# WHAT NEEDS TO BE DONE
The number of lines with the string "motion" in the listing below is all that should be reported.

+===+

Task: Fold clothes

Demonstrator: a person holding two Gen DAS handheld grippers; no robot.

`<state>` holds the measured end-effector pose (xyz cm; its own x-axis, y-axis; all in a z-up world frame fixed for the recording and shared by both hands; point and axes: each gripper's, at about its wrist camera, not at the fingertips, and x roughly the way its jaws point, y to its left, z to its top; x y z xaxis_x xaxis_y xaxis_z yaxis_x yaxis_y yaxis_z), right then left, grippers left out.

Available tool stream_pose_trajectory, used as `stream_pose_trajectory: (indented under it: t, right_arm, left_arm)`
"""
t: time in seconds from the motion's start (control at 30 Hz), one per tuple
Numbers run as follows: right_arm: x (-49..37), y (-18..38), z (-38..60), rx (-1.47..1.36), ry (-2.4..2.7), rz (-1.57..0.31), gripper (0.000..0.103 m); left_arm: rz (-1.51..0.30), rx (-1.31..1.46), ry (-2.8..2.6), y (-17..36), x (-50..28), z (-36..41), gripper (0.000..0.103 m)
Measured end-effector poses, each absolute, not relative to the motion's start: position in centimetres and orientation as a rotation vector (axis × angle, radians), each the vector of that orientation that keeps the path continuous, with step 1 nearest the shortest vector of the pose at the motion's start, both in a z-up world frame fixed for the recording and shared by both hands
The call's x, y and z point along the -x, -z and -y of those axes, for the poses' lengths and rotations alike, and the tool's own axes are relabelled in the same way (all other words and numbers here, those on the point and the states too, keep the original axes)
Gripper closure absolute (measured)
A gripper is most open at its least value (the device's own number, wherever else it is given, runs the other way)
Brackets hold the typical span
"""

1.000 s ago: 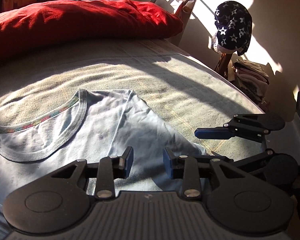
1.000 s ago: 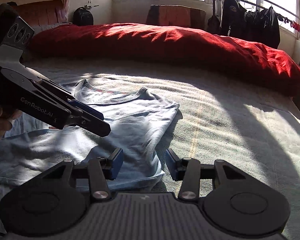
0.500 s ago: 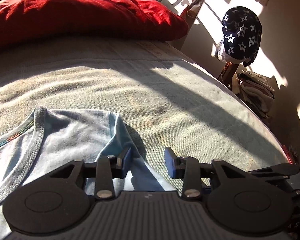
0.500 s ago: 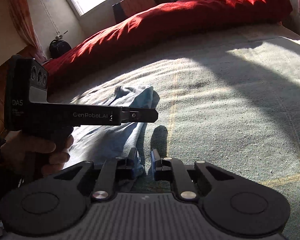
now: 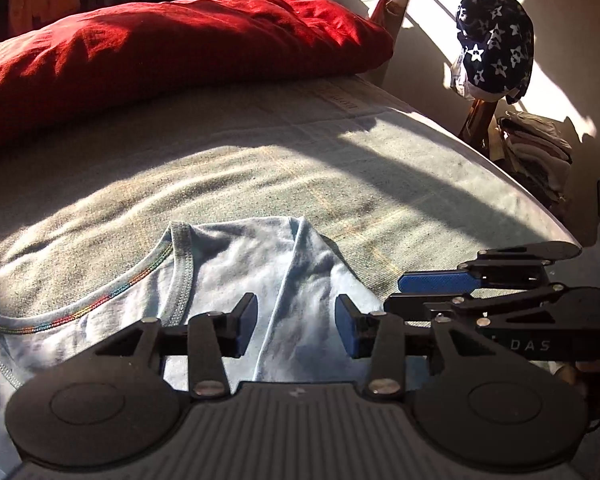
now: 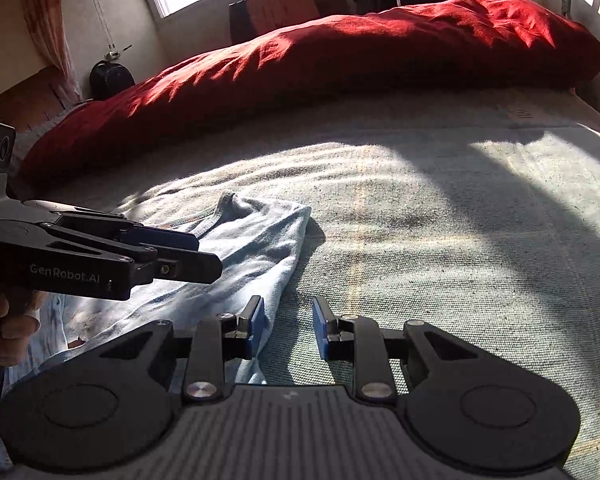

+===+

# RESPONSE BELOW
2